NOS CICATRICES ONT LE MÉRITE DE NOUS RAPPELER QUE LE PASSÉ N'A PAS ÉTÉ QU'UN RÊVE

panique à bord. elle va de droite à gauche, ramasse tout ce qui lui appartient et claque les vêtements sur le lit. elle lui donne des consignes. vite. vite chinho, insu arrive. elle s'affole, s'agitte hana. court en direction de cette porte où elle pose tout son poids pour éviter qu'elle ne s'ouvre, le verrou se verrouille.
elle se rend même pas compte hana, qu'en faisant ça, elle attire les soupçons. elle oublie de réfléchir, elle aurait dû sortir et laisser chinho seul. trouver un prétexte, une excuse. partir, fuir ses pêchés. s'enfermer dans une pièce avec insu. mais au lieu de ça, elle se glace, ne bouge plus.
elle réfléchit. se refait le film. elle cherche une excuse. à quel moment ça à merdé ? pourquoi il a fallu qu'ils s'endorment ? pourquoi il est resté, chinho ?
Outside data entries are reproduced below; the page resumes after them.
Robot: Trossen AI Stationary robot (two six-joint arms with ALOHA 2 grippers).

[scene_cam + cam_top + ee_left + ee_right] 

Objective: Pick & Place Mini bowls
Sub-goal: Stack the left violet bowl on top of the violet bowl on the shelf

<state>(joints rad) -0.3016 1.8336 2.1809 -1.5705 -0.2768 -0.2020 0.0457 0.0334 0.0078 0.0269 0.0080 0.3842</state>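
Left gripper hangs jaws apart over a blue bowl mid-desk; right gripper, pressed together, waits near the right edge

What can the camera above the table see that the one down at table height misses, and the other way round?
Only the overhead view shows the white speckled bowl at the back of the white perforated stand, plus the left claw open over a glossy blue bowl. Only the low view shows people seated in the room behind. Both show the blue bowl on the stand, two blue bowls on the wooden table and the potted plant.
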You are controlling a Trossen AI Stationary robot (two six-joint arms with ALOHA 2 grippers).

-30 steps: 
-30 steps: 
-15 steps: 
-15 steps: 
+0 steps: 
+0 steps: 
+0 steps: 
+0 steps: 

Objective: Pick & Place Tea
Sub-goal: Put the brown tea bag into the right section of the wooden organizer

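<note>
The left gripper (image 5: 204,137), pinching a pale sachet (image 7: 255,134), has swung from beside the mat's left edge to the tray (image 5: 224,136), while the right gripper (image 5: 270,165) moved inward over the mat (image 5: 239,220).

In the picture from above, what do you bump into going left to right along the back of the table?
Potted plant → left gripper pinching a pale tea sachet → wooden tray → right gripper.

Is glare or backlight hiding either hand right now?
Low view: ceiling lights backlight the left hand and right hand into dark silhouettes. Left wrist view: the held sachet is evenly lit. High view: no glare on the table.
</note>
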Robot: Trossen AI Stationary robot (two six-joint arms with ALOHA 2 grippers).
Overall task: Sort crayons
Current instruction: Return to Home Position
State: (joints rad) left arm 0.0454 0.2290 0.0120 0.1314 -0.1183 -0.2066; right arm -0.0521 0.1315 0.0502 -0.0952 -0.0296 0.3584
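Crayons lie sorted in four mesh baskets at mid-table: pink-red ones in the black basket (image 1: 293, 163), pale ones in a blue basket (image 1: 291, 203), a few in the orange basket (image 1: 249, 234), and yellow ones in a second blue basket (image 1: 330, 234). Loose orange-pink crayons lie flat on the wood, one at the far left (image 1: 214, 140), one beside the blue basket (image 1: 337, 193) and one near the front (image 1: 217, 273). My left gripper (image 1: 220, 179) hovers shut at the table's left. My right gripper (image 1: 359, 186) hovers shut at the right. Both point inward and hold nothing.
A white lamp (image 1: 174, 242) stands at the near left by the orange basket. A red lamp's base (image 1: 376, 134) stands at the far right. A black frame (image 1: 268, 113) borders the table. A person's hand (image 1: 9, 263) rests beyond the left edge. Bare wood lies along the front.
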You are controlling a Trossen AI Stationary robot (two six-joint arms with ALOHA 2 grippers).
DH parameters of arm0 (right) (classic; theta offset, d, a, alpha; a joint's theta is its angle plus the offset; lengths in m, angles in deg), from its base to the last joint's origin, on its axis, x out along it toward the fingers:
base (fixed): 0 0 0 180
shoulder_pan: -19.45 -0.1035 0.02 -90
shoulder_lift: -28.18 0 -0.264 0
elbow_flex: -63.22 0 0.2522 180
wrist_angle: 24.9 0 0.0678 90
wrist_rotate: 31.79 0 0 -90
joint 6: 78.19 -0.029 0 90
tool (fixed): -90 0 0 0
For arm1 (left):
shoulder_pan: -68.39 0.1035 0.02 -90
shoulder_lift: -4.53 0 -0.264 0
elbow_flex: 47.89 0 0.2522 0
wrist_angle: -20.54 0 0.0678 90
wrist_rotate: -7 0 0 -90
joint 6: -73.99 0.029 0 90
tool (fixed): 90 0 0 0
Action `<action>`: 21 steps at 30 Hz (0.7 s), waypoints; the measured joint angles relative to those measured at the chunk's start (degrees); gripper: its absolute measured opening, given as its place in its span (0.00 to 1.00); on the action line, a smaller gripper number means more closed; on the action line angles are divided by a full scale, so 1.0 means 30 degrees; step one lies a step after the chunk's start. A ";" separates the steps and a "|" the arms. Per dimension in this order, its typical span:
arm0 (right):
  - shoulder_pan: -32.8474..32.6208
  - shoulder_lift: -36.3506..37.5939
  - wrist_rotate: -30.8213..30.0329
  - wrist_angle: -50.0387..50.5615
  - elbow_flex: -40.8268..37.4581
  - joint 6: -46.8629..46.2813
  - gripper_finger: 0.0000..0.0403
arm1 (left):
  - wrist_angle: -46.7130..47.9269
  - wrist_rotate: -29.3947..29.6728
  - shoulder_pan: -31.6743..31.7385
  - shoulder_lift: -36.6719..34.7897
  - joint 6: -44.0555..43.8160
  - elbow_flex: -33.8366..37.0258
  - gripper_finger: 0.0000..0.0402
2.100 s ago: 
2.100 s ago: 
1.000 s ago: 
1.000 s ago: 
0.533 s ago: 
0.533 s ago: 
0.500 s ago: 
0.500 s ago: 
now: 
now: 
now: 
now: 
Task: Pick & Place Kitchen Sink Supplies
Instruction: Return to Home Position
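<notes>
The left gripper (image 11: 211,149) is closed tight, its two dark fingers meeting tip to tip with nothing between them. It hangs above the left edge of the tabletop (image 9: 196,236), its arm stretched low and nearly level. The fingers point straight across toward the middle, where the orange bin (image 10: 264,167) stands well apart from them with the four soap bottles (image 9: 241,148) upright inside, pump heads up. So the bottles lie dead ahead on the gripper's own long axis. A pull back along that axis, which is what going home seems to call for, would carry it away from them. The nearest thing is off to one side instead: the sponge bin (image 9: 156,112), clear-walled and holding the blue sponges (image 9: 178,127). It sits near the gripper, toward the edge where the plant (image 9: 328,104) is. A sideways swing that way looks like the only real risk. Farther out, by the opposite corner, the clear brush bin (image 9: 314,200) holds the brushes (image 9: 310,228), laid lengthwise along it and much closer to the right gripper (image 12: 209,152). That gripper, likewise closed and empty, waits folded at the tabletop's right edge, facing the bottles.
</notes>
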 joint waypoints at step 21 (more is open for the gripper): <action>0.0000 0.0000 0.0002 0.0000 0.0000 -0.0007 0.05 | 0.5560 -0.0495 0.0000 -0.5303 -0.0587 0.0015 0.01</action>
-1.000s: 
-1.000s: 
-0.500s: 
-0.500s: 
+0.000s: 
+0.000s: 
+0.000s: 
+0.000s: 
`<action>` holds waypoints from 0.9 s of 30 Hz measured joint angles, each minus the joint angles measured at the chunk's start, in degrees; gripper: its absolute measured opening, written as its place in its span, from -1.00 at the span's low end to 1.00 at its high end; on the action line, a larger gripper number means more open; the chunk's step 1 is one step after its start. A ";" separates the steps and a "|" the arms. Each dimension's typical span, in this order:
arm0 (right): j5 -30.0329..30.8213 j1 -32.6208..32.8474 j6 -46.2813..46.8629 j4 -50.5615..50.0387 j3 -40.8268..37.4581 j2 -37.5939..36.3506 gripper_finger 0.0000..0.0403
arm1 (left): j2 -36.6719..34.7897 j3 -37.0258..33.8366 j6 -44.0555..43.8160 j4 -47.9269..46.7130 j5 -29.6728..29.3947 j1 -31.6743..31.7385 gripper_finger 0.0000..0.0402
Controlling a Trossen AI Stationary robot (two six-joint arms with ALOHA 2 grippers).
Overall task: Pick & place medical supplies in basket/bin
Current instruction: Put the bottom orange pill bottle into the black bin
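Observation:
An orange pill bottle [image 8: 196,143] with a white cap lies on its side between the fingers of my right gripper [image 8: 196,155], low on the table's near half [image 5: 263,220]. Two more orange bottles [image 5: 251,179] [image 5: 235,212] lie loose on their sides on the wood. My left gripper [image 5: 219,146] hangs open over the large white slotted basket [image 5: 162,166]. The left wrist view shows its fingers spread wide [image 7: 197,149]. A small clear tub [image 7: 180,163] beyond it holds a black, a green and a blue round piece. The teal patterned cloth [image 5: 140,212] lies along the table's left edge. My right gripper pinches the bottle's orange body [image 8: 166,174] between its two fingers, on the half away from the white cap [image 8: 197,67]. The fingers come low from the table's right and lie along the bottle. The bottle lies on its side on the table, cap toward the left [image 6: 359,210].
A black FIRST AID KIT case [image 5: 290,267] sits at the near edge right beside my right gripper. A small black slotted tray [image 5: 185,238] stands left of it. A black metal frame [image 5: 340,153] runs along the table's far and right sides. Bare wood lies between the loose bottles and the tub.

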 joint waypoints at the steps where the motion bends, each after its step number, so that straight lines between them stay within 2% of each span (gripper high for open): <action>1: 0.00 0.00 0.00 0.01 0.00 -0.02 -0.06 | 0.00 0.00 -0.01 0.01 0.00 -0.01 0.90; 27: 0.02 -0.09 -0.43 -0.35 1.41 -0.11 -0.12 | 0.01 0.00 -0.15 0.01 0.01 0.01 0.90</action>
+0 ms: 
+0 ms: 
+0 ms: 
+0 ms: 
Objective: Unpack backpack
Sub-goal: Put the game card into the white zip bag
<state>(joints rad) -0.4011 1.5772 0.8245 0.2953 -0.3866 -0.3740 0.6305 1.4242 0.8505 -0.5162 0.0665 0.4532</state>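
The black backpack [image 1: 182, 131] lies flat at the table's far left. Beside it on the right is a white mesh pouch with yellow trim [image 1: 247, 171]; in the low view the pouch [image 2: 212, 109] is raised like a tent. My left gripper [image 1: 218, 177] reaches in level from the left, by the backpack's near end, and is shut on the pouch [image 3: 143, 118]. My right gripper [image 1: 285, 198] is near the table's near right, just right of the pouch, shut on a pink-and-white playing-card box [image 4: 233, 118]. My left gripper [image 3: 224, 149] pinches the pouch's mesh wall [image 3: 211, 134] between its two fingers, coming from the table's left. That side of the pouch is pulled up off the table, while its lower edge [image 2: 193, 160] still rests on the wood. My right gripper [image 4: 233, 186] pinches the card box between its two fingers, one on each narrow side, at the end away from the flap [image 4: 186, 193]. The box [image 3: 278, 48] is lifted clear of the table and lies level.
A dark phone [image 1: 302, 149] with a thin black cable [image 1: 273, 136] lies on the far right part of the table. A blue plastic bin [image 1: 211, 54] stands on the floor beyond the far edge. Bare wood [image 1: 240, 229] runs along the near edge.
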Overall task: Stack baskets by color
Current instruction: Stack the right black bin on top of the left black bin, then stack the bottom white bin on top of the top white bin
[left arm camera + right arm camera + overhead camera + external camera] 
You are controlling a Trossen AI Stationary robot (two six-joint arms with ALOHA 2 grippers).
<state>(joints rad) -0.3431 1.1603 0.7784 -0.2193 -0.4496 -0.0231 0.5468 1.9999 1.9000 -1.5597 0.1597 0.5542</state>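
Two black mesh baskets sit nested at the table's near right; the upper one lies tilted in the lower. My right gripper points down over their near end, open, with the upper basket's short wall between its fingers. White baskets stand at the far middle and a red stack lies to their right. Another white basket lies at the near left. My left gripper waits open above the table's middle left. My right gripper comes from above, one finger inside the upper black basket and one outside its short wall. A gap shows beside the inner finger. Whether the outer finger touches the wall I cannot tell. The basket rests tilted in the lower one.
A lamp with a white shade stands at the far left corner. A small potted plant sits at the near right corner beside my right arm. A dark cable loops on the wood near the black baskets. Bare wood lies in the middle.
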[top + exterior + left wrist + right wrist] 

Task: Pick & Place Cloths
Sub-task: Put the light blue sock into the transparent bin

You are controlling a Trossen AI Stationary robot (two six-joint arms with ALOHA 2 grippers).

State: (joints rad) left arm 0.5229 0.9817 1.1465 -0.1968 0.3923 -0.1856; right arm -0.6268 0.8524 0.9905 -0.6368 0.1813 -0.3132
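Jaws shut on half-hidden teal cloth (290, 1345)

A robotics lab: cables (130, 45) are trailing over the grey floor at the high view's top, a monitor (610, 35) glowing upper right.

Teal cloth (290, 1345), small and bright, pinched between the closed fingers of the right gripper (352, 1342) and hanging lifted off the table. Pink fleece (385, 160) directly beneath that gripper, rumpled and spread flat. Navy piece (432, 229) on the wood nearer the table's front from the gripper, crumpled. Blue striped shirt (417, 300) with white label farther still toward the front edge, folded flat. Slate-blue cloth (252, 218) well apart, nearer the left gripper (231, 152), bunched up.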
'hana, qu'est-ce que tu fais ?' la poignée se baisse encore. plusieurs fois. elle la prend en main, la tient en place. elle en marre hana, marre de se bruit, de cette poignée qui veut forcer la porte, éclater sa bulle. c'est la réalité qui frappe à la porte d'un bonheur éphémère, cette même réalité qu'elle ne veut pas assumer. qui la frappe en pleine tête. qui la ramène trop brusquement sur terre.
elle avait oublié hana. hier, quand elle a tout fait pour qu'il reste, qu'il la regarde, qu'il l'embrasse, qu'il la louche. elle avait oublié qu'insu existait. qu'il partageait sa vie et qu'elle était censée lui appartenir. attendre pour passer le cap avec lui. qu'elle était avec chinho dans le lit d'insu aussi.
trop d'informations que son cerveau a filtré pour la laisser profiter. son corps qui a joui de l'absence de sa conscience pour jouer avec l'interdit et maintenant que la vérité frappe, le corps ne répond plus.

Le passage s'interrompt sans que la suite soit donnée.